◆ What you need to do
Print out the data below with every line intact.

◆ Data segment
____________________

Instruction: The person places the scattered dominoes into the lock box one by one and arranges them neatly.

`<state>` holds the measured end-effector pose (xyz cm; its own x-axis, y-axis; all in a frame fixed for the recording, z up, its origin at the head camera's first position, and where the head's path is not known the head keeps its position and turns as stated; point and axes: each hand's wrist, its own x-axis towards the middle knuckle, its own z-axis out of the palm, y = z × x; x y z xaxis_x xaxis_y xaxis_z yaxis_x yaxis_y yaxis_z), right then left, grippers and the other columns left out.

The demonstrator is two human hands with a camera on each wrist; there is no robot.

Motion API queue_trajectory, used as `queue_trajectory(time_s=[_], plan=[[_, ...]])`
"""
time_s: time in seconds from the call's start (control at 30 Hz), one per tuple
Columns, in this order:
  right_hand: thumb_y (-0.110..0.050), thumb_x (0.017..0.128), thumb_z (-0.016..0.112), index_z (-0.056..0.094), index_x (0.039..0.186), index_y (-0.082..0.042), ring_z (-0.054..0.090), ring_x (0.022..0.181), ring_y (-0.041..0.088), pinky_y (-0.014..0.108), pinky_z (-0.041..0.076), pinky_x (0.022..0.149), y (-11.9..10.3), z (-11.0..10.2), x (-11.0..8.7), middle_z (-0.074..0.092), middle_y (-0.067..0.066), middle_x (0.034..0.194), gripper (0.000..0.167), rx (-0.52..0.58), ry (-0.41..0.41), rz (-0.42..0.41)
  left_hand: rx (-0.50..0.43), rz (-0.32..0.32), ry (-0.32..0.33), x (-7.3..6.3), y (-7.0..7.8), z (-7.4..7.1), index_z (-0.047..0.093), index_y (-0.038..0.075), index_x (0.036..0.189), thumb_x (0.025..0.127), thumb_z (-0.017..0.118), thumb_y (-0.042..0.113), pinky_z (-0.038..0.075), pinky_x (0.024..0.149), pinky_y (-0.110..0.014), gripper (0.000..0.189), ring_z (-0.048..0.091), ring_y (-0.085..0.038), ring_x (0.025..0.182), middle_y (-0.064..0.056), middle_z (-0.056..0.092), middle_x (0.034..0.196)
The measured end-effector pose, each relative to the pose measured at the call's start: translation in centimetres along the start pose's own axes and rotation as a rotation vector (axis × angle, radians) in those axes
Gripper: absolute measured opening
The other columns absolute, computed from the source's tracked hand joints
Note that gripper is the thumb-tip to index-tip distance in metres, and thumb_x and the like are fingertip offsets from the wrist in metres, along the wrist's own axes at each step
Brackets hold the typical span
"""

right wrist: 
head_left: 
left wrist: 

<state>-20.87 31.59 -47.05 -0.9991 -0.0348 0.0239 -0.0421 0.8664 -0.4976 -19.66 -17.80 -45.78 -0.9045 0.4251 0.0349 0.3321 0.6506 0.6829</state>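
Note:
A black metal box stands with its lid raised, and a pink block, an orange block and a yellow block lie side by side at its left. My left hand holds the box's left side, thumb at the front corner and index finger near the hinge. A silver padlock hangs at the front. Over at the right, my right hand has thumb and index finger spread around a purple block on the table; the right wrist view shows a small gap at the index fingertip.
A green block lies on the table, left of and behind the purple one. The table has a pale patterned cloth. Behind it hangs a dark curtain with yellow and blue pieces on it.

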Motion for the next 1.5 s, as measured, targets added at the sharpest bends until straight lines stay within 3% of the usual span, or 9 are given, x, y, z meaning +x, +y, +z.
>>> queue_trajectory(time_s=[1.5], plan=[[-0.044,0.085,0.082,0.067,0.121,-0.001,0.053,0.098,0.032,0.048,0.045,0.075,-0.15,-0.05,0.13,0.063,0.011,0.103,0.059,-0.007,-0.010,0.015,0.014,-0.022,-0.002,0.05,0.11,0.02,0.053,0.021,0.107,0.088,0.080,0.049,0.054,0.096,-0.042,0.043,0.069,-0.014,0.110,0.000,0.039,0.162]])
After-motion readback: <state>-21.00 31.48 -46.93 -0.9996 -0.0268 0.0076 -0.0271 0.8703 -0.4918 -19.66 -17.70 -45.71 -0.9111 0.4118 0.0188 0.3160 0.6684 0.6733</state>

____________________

◆ Solution
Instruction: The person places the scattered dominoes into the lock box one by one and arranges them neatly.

`<state>` holds the measured end-effector pose (xyz cm; its own x-axis, y-axis; all in a frame fixed for the recording, z up, its origin at the head camera's first position, and where the head's path is not known the head keeps its position and turns as stated; point and axes: each hand's wrist, its own x-axis towards the middle knuckle, its own z-axis out of the palm, y = z × x; x y z xaxis_x xaxis_y xaxis_z yaxis_x yaxis_y yaxis_z), right then left, grippers and the other columns left out.

The demonstrator is two human hands with a camera on each wrist; there is no robot.

Motion API queue_trajectory, used as `queue_trajectory(time_s=[_], plan=[[_, ...]])`
"""
time_s: time in seconds from the call's start (control at 30 Hz), one per tuple
Columns, in this order:
  right_hand: thumb_y (-0.110..0.050), thumb_x (0.017..0.128), thumb_z (-0.016..0.112), index_z (-0.056..0.094), index_x (0.039..0.186), index_y (-0.082..0.042), ring_z (-0.054..0.090), ring_x (0.022..0.181), ring_y (-0.041..0.088), pinky_y (-0.014..0.108), pinky_z (-0.041..0.076), pinky_x (0.022..0.149), y (-11.9..10.3), z (-11.0..10.2), x (-11.0..8.7), middle_z (-0.074..0.092), middle_y (-0.067..0.066), middle_x (0.034..0.194), gripper (0.000..0.167), rx (-0.52..0.58), ry (-0.41..0.41), rz (-0.42..0.41)
  left_hand: rx (-0.50..0.43), rz (-0.32..0.32), ry (-0.32..0.33), x (-7.3..6.3), y (-7.0..7.8), z (-7.4..7.1), index_z (-0.047..0.093), index_y (-0.038..0.075), index_x (0.036..0.189), thumb_x (0.025..0.127), thumb_z (-0.017..0.118), thumb_y (-0.042..0.113), pinky_z (-0.038..0.075), pinky_x (0.024..0.149), pinky_y (-0.110..0.014), gripper (0.000..0.189), ring_z (-0.048..0.091), ring_y (-0.085..0.038), ring_x (0.025..0.182), middle_y (-0.064..0.056), middle_z (-0.056..0.092), middle_x (0.034..0.196)
The measured end-effector pose, each relative to the pose measured at the call's start: translation in centimetres along the start pose's own axes and rotation as a rotation vector (axis × angle, radians) in those axes
Gripper: absolute measured opening
The other columns absolute, computed from the source's tracked hand joints
Note that gripper is the thumb-tip to index-tip distance in metres, and thumb_x and the like are fingertip offsets from the wrist in metres, along the wrist's own axes at each step
Brackets hold the typical span
"""

right wrist: 
head_left: 
left wrist: 

<state>-20.87 31.59 -47.05 -0.9991 -0.0348 0.0239 -0.0421 0.8664 -0.4976 -19.66 -17.80 -45.78 -0.9045 0.4251 0.0349 0.3321 0.6506 0.6829</state>
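Note:
A black metal box stands with its lid raised, and a pink block, an orange block and a yellow block lie side by side at its left. My left hand holds the box's left side, thumb at the front corner and index finger near the hinge. A silver padlock hangs at the front. Over at the right, my right hand has thumb and index finger spread around a purple block on the table; the right wrist view shows a small gap at the index fingertip.
A green block lies on the table, left of and behind the purple one. The table has a pale patterned cloth. Behind it hangs a dark curtain with yellow and blue pieces on it.
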
Motion for the next 1.5 s, as measured, targets added at the sharpest bends until straight lines stay within 3% of the usual span, or 9 are given, x, y, z meaning +x, +y, +z.
>>> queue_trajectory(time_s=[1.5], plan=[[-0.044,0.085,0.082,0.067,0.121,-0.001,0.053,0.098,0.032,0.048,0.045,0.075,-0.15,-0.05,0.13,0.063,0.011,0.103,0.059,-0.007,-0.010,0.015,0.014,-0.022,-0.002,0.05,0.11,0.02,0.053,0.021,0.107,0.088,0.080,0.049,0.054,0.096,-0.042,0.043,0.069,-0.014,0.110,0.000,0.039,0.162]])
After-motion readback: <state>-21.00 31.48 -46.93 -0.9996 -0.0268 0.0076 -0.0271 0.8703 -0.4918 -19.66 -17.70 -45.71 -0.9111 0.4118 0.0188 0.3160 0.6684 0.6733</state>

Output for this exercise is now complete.